The ice cream machine is broken
Yes, fast-food ice cream machines are notorious for breaking down, for needing comprehensive cleaning and complex repairs, and they do indeed go "down" fairly often. Especially at McDonald's. But according to many fast-food workers who shared on a Reddit thread, it's also quite common for workers to claim the machine is broken when really they just don't feel like adding more ingredients ("the boxes they pack the stuff in are major pains in the ass. Heavy and difficult to open," said one employee) or when they want to do the cleaning early and be done with ice cream for the rest of a shift.
We don't have that particular item right now
In the era of online and app-based ordering, this all-too-common lie is getting fast-food workers caught ever more often. It seems that simply claiming a location is out of ingredients needed for a certain menu item is a go-to tactic for workers who would rather not work on the order, but when orders are placed via technology, no such fib can be used. We uncovered several accounts of people being told to their faces that an item was unavailable only to order it through the app and then receive the completed order.
I'm new here, sorry!
It's an all-too-common tactic in many jobs, and one used in the fast-food industry all the time: the "I'm new here" claim. Both fast-food workers admit to claiming to be new to excuse slow or poor service and many fast-food customers report having had employees claim to be new even when they had seen them long before, per Reddit shares.
Of course that's fresh!
According to reports sourced from a Reader's Digest article, it's more common than you might think for fast-food items to be kept around long after they are supposed to be discarded only to be heated up and served. And yes, in some cases this includes keeping the foods until the next day.

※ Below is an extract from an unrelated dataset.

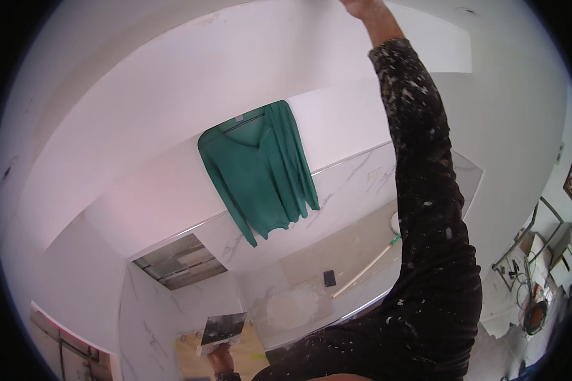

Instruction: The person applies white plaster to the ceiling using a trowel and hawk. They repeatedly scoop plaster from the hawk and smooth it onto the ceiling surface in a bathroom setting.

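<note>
My left hand (221, 360) is low in the head view, closed under a flat, dark rectangular plastering plate (224, 328). Whitish paste coats the plate's near edge. My right arm, in a black sleeve (426, 159) spattered with white, stretches up along the right side. At its end my right hand (364, 9) reaches to the white surface overhead. The top edge of the picture cuts off its fingers, and what they hold cannot be made out.
A green long-sleeved top (257, 174) hangs on the wall ahead. Below are marble-look panels (356, 174), a counter with a dark small box (329, 278) and a pale stick (365, 272). A recessed opening (179, 260) is at left. Cables and a metal frame (532, 238) clutter the right.
</note>
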The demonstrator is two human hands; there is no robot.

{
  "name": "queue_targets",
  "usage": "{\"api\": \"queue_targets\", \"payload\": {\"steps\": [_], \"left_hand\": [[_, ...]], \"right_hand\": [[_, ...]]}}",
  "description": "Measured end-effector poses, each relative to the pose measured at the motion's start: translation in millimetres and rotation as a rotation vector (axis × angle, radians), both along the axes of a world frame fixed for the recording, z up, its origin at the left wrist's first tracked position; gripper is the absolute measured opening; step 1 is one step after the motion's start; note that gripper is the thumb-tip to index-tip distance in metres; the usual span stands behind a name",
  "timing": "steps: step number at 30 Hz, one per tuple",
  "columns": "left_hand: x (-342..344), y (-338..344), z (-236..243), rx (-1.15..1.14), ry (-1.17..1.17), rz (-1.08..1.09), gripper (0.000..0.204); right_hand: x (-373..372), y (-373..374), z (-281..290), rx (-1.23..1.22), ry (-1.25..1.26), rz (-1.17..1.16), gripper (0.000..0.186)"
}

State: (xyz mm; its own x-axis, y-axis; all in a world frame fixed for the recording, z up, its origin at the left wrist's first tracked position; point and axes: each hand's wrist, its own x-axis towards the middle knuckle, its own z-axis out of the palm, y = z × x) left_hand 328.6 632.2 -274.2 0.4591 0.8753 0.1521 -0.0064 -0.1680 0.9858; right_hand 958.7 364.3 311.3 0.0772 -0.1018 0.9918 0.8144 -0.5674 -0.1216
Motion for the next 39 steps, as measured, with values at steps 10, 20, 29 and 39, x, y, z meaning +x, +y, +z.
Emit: {"api": "queue_targets", "payload": {"steps": [10, 20, 29, 39], "left_hand": [[-0.7, 4.1, 6.2, 0.020, 0.012, 0.014, 0.030], [-5.1, -0.7, -2.7, 0.036, 0.020, 0.030, 0.029], [0.8, 6.2, 1.7, 0.022, 0.046, 0.037, 0.028], [6.7, 9.7, 11.3, 0.030, 0.061, 0.015, 0.028]], "right_hand": [[58.1, -55.4, -57.6, 0.570, 0.202, 1.701, 0.017], [112.7, 5.5, -21.1, 0.455, 0.086, 1.539, 0.043], [-5.2, -66.6, -7.5, 0.107, 0.045, 0.187, 0.037], [52.1, 11.8, -61.3, 0.793, -0.021, 1.359, 0.030]]}}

Yes, we'll cook that veggie patty separately
Vegans and vegetarians take note: even though a fast-food restaurant may offer a 100% meat-free menu item or two, those foodstuffs probably won't actually be meat-free. Why? Because according to some fast-food confessions on Reddit, at many restaurants, the meat and meatless foods are cooked on the exact same griddles, despite employee claims.
We're not serving breakfast right now
Many fast-food chains offer breakfast all day. Some offer a limited breakfast menu all days. Others do indeed only serve breakfast foods during limited hours, and those hours tend to change from weekdays to weekends and even by location within the same chain. It's enough to confuse customers and employees alike which is part of the reason, per several Reddit shares, often fast-food workers will say breakfast is not available: they just don't know. At other times, they just might not want to have to prepare two different types of foods at the same time.
Sorry, we're short-staffed right now!
If service is slow at the counter inside a fast-food restaurant and a worker tells you it's because the restaurant is short-staffed, it's probably a lie, according to Reddit. Most likely it's just that the employees are dedicating most of their efforts toward keeping the drive-thru line moving, both because they get penalized if drive-thru orders take too long and because the drive-thru sales are more plentiful and profitable.
My mistake!
Fast-food workers know that customers lie to them all the time in order to get free food, usually claiming an order was wrong and demanding a refund and/or a replacement. But per Reader's Digest, the onus is always on the employee to tell a little lie right back by accepting the blame and making the customer's dubious order "right," even when they knew it was from the start.